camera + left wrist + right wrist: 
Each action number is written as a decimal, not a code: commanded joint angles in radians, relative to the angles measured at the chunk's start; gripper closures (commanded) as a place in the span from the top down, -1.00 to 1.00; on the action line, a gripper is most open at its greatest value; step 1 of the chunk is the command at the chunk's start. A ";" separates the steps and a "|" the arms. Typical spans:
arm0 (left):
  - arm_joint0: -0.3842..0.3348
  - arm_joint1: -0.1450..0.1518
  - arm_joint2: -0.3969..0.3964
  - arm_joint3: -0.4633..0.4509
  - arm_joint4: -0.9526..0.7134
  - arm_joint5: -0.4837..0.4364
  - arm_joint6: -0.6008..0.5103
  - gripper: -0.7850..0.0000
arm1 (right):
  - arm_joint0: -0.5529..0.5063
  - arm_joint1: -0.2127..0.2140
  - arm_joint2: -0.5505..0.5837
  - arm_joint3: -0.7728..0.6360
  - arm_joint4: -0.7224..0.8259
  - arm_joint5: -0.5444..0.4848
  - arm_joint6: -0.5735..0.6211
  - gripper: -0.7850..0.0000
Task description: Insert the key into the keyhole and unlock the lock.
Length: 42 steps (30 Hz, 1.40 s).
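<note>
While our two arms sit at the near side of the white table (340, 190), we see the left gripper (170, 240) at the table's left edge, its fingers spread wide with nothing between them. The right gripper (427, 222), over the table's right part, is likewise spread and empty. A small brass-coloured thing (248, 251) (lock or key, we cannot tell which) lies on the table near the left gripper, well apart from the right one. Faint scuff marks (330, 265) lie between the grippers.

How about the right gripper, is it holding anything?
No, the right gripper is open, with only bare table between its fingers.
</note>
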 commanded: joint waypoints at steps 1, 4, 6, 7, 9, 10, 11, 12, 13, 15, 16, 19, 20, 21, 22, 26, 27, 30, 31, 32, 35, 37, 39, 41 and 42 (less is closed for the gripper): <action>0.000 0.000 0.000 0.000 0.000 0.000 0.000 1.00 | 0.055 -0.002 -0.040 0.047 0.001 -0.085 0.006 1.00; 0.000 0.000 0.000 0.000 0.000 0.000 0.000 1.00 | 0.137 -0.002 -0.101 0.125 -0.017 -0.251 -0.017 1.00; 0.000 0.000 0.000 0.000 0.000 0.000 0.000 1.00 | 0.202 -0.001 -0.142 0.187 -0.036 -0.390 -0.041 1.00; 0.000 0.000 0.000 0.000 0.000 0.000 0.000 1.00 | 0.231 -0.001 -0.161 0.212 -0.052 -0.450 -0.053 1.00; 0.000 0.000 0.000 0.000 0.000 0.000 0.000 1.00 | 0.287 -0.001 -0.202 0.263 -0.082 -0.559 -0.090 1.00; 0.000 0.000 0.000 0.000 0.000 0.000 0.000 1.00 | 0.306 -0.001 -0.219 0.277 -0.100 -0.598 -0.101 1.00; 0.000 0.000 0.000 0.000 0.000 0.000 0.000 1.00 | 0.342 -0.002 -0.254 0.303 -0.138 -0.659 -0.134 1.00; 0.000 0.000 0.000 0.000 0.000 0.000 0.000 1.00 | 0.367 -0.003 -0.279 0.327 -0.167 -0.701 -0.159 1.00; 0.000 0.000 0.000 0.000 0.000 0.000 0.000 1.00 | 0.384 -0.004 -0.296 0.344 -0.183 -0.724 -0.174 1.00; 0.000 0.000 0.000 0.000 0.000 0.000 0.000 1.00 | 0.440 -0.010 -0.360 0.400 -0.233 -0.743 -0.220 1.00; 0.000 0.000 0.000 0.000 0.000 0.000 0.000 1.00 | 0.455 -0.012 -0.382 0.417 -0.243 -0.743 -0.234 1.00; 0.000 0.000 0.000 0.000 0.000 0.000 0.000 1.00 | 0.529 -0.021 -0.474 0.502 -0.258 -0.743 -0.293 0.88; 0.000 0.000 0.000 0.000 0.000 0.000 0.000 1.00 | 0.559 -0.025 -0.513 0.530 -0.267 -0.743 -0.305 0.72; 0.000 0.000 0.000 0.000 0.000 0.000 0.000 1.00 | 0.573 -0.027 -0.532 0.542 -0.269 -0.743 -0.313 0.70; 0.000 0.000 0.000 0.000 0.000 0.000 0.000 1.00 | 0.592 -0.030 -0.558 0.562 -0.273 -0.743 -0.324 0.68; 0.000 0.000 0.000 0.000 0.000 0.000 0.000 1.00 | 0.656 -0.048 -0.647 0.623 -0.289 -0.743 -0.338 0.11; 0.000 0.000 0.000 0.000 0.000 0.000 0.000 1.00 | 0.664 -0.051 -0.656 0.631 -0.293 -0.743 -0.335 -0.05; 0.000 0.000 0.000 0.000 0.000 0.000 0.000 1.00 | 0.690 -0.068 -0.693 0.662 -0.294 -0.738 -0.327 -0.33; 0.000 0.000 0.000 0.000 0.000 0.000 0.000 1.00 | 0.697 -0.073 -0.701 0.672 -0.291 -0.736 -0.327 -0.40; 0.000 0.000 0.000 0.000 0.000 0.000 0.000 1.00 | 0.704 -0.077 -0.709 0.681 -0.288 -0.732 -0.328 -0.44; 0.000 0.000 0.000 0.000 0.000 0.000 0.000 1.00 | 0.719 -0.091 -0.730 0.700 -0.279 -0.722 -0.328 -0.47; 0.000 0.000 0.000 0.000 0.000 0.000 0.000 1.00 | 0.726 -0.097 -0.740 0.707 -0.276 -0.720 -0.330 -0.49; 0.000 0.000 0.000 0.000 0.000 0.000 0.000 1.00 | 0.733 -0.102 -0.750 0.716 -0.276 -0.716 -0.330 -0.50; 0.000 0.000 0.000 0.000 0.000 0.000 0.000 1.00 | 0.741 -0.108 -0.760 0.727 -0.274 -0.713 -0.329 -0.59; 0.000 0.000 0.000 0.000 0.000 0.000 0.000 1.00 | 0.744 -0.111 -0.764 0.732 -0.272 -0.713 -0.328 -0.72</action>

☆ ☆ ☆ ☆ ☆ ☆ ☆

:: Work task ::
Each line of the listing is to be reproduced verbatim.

:: Response for this exercise ::
camera + left wrist + right wrist: 
Each action number is written as a decimal, not a code: commanded joint angles in radians, relative to the angles measured at the chunk's start; gripper closures (commanded) as a place in the span from the top down, -1.00 to 1.00; on the action line, a gripper is most open at its greatest value; step 1 of the chunk is the command at the chunk's start. A ";" separates the steps and a "|" the arms. Typical spans:
arm0 (left):
  - arm_joint0: -0.3842..0.3348
  - arm_joint1: -0.1450..0.1518
  - arm_joint2: -0.3969..0.3964
  - arm_joint3: -0.4633..0.4509
  - arm_joint4: -0.9526..0.7134
  - arm_joint5: -0.4837..0.4364
  - arm_joint6: -0.6008..0.5103
  - gripper: -0.7850..0.0000
arm1 (right):
  - arm_joint0: -0.5529..0.5063
  - arm_joint1: -0.2127..0.2140
  - arm_joint2: -0.5505..0.5837
  - arm_joint3: -0.7728..0.6360
  - arm_joint4: -0.7224..0.8259
  - arm_joint5: -0.5444..0.4848
  - arm_joint6: -0.5735..0.6211
  - gripper: -0.7850..0.0000
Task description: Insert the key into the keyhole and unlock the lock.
Length: 42 steps (30 Hz, 1.40 s).
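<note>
While our two arms sit at the near side of the white table (340, 190), we see the left gripper (170, 240) at the table's left edge, its fingers spread wide with nothing between them. The right gripper (427, 222), over the table's right part, is likewise spread and empty. A small brass-coloured thing (248, 251) (lock or key, we cannot tell which) lies on the table near the left gripper, well apart from the right one. Faint scuff marks (330, 265) lie between the grippers.

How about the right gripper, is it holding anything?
No, the right gripper is open, with only bare table between its fingers.
</note>
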 commanded: joint waypoints at steps 1, 4, 6, 7, 9, 10, 11, 12, 13, 15, 16, 19, 20, 21, 22, 26, 27, 30, 31, 32, 35, 37, 39, 41 and 42 (less is closed for the gripper): <action>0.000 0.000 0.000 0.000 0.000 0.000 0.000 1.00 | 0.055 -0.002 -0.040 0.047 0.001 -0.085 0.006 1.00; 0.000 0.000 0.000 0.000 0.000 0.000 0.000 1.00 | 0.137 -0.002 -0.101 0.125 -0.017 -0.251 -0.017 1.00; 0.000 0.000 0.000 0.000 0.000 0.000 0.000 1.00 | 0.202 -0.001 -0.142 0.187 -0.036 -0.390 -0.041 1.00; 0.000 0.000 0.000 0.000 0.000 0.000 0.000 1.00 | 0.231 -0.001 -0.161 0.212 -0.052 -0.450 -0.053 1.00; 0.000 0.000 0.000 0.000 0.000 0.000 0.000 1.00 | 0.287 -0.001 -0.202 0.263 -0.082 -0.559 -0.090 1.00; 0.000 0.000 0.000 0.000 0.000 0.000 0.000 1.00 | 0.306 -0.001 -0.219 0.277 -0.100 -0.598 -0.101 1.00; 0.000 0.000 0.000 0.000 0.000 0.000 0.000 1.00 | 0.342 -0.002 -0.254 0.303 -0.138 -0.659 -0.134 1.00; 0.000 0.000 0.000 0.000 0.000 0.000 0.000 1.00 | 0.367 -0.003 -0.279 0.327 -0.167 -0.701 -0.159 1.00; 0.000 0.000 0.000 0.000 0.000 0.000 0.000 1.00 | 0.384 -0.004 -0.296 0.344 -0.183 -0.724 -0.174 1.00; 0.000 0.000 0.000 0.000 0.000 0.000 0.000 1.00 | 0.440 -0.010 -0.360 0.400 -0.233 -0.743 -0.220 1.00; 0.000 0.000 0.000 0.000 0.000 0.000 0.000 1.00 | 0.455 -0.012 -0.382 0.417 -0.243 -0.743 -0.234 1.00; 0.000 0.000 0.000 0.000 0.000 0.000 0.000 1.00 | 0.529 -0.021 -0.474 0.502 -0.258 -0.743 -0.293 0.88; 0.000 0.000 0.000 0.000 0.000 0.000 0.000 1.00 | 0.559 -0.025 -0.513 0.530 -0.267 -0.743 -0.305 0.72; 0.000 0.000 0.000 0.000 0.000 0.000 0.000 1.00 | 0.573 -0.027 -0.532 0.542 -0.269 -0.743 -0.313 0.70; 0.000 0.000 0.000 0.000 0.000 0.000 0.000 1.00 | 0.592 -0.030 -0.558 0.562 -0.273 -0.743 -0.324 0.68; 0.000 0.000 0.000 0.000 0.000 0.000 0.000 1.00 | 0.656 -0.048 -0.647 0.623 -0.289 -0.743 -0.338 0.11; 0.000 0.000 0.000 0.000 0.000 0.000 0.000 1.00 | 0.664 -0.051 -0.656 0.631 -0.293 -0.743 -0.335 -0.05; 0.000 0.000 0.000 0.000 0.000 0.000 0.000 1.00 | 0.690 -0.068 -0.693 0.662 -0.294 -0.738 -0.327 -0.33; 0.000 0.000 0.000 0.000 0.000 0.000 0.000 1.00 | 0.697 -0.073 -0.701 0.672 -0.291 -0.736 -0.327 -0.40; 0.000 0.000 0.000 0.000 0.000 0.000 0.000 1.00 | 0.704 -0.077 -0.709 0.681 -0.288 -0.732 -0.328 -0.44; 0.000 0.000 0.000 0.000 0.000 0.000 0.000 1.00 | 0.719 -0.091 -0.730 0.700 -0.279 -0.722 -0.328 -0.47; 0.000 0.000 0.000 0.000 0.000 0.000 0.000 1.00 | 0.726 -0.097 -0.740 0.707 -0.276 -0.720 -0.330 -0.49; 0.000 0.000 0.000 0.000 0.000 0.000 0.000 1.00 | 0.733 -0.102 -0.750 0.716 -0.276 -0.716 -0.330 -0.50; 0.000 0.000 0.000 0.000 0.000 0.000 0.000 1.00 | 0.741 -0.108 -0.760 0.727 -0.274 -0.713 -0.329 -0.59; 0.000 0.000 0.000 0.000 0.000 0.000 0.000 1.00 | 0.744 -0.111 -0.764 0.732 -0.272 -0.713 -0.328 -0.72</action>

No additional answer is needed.